# General > Recommendations >  upholstering?

## Kathy@watten

Can anyone reccomend an upholsterer?...locally, looking to have faux leather reupholstery done for the seating pads in my horse lorry, they are removable and easy to transport to somewhere local to get done and I have the material to do it...just lack the time and skill! Have spoken to Attic upholstery but wondered who else there was in the county who could do the job!

----------


## upolian

Whats the problem with it?is it well and truly beyond repair?the reason i ask is i 'feed' and 'spray' leather,depends how far it is gone though! Take a look on google for leather 'feeding' not sure how bad it is but i cant recommend somebody to upholster it,sorry.

----------


## mrlennie

My mum used to do upholstering, she hasn't got the tools to do it now all i know about it is that it's expensive and time consuming. :Frown:

----------


## Kathy@watten

The reason for reupholstering my interior seating is I fancy a revamp as I can't afford to change my horsebox this year I thought i could spend a bitty and do a makeover...nothing wrong with it as it is but fancy making the living area a bit special! At the moment the living seating is velvety stuff and I fancy blue leather and chrome....

----------


## upolian

> The reason for reupholstering my interior seating is I fancy a revamp as I can't afford to change my horsebox this year I thought i could spend a bitty and do a makeover...nothing wrong with it as it is but fancy making the living area a bit special! At the moment the living seating is velvety stuff and I fancy blue leather and chrome....

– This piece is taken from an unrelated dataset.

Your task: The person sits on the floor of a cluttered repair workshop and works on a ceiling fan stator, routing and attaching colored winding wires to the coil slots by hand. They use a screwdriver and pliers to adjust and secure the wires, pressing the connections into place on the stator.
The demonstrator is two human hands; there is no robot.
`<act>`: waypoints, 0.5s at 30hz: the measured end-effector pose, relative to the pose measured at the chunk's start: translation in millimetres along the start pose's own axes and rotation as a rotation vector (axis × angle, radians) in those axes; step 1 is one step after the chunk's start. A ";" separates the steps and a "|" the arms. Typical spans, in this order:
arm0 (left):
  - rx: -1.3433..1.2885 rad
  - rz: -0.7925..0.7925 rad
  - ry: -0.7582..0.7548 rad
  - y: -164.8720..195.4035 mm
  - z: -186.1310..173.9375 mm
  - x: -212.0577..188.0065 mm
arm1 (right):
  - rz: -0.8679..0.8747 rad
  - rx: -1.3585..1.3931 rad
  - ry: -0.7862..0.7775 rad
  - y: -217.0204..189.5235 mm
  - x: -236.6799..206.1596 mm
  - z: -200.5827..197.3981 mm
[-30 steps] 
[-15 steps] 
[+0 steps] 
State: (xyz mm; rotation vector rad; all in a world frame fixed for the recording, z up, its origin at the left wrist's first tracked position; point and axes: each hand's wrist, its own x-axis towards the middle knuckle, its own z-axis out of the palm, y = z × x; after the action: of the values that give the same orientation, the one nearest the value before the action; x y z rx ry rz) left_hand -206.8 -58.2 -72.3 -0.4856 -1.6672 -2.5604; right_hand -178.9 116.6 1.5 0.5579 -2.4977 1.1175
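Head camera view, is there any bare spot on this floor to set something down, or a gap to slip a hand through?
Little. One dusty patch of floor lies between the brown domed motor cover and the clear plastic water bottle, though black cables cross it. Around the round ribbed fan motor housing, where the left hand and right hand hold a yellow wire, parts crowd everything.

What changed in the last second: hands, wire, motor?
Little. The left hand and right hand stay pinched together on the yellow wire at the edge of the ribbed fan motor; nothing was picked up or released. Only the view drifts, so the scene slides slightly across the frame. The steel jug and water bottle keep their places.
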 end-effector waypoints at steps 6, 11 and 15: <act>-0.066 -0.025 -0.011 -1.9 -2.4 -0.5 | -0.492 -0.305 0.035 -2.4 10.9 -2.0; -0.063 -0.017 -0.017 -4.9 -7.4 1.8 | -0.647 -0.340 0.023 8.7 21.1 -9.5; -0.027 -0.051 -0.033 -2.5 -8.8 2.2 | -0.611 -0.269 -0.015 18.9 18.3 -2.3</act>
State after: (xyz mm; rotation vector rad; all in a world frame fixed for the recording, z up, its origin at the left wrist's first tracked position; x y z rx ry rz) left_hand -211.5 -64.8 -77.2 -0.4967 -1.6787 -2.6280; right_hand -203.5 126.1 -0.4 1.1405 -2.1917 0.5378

In that case im off no use to you!

I know a very good lad in brora who could sort you out,possibly to far away im not sure,if your interested pm me  :Smile:

----------


## Allsorts

Kathy you should give Fuzzypeg a shout she does lovely work and does upholstry and soft furnishings and has been doing stuff like that for years.  She did some great stuff for my mum who was thrilled with it.

----------


## Scunner

Phillip Mould Upholstery
Lybster 


check out his email address in the business index.   He recovered two stools for me after being let down by someone in Thurso

----------


## Jenni

Try attic upholstery in Thurso. They did some chairs at work and made an excellent job. Owner is Mr Chisholm, 01847 895396.

----------


## Kevin Milkins

> Phillip Mould Upholstery
> Lybster 
> 
> 
> check out his email address in the business index. He recovered two stools for me after being let down by someone in Thurso


He recovered two stools for me after being let down by someone in Thurso

Does he work for Dino Rod? ::  ::

----------


## buggyracer

> Try attic upholstery in Thurso. They did some chairs at work and made an excellent job. Owner is Mr Chisholm, 01847 895396.


 
agreed, his work is very good!!!  :Smile:

----------


## Mrs Sweetie

Another vote here for Philip Mould.  He has just re-upholstered 6 dining chairs for me and made an excellent job.  Really delighted with the quality of his work.

----------


## joe

Try Derek Lamb from Lybster  nothing is too much bother for him and makes excellent job tel.no 01593721843

----------